Ticknor saw Wordsworth at Rydal in 1819, and again at Ambleside in 1835. "I was at home with them at once," he says of his first visit, "and we went out like friends together to scramble up the mountains, and enjoy the prospects and scenery. . . . It was best of all, though, to see how he is loved and respected in his family and neighborhood. . . The peasantry treated him with marked respect, the children took off their hats to him, and a poor widow in the neighborhood sent for him to come and talk to her son, who had been behaving ill."

In spite of the fact that his second visit with the family

followed close upon the death of Mrs. Wordsworth's sister, the mortal illness of Dorothy, and the sickness of Wordsworth's daughter, Ticknor was received "with entire kindness." "Wordsworth," he says, "was very agreeable. He talked about politics, in which his views are very gloomy. He holds strongly and fondly, with an affectionate feeling of veneration, to the old and established in the institutions, usages, and peculiarities of his country, and he sees them all shaken by the progress of change. His moral sensibilities are offended, his old affections are wounded, his confidence in the future is disturbed. But though he talks about it as if it were a subject that oppresses him, he talks without bitterness, and with the large and flowing eloquence which marks his whole conversation.

.. He was very curious too about our institutions in America, and their effect upon society and character, and made many shrewd as well as kind remarks about us; but is certainly not inclined to augur well of our destinies, for he goes upon the broad principle that the mass of any people cannot be trusted with the powers of government."

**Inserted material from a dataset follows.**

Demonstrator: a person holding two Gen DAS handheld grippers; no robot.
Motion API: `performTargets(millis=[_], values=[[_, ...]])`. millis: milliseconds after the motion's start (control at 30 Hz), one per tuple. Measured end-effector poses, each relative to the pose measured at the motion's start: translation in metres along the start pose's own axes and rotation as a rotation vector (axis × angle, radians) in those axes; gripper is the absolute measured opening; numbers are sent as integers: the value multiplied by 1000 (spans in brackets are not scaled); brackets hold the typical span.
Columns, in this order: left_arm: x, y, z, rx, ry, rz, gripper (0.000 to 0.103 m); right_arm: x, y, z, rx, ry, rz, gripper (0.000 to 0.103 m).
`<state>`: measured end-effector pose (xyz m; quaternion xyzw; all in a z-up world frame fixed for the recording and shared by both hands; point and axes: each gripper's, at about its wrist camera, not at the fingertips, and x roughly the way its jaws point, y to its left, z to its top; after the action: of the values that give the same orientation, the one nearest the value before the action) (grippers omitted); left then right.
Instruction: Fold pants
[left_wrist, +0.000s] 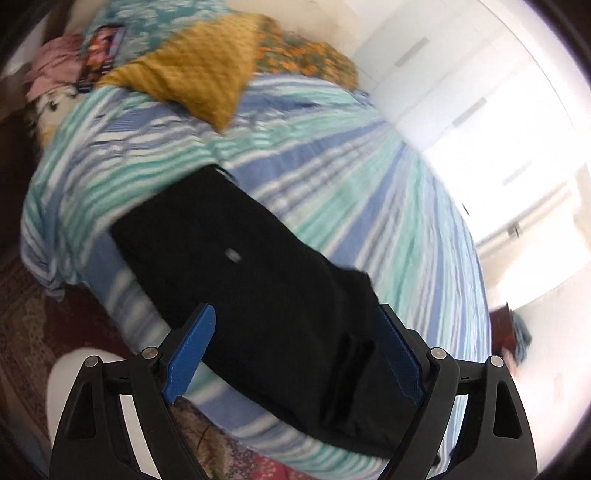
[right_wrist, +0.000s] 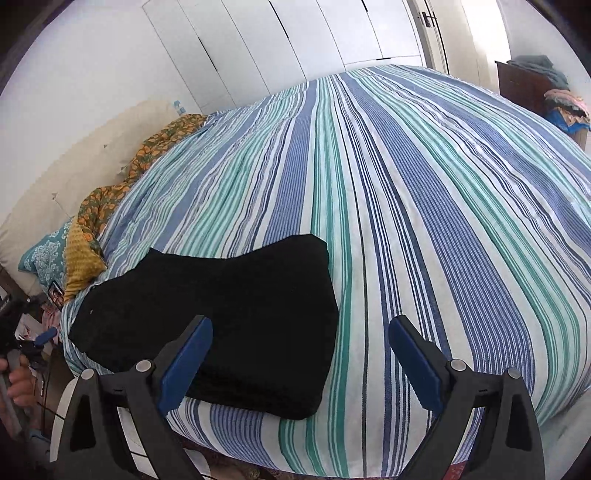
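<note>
The black pants (right_wrist: 221, 306) lie folded in a compact stack near the front left edge of the striped bed (right_wrist: 424, 206). In the left wrist view the pants (left_wrist: 258, 295) stretch across the striped cover (left_wrist: 332, 166), blurred by motion. My left gripper (left_wrist: 297, 321) is open and empty, held above the pants near their near end. My right gripper (right_wrist: 301, 336) is open and empty, just in front of the stack's right part, its left finger (right_wrist: 188, 365) over the black cloth. The left gripper also shows at the far left of the right wrist view (right_wrist: 40, 339).
A mustard quilted blanket (left_wrist: 192, 74) and orange floral cloth (left_wrist: 306, 59) lie at the head of the bed, with a phone (left_wrist: 103, 48) beside them. White wardrobe doors (right_wrist: 277, 44) stand behind the bed. A patterned rug (left_wrist: 44, 325) covers the floor. A wooden stand with clothes (right_wrist: 535, 88) is at far right.
</note>
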<state>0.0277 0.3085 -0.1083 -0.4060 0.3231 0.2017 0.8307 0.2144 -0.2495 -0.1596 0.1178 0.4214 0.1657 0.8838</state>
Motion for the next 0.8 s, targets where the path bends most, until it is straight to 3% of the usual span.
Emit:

Southey he likewise saw on both trips, both times at Keswick. "He is certainly an extraordinary man," he says in 1819, "one of those whose character I find it difficult to comprehend, because I hardly know how such elements can be brought together, such rapidity of mind with such patient labor and wearisome exactness, so mild a disposition with so much nervous excitability, and a poetical talent so elevated with such an immense mass of minute, dull learning. He considers himself completely an author by profession, and therefore, as he told me, never writes anything which will not sell, in the hours he regularly devotes to labor. . . . After all, however, my recollections of Southey rest rather on his domestic life and his character as a man, for here

he seems to me to be truly excellent." In 1835, he says of him: "Southey was natural and kind, but evidently depressed, much altered since I saw him fifteen years ago, a little bent, and his hair quite white."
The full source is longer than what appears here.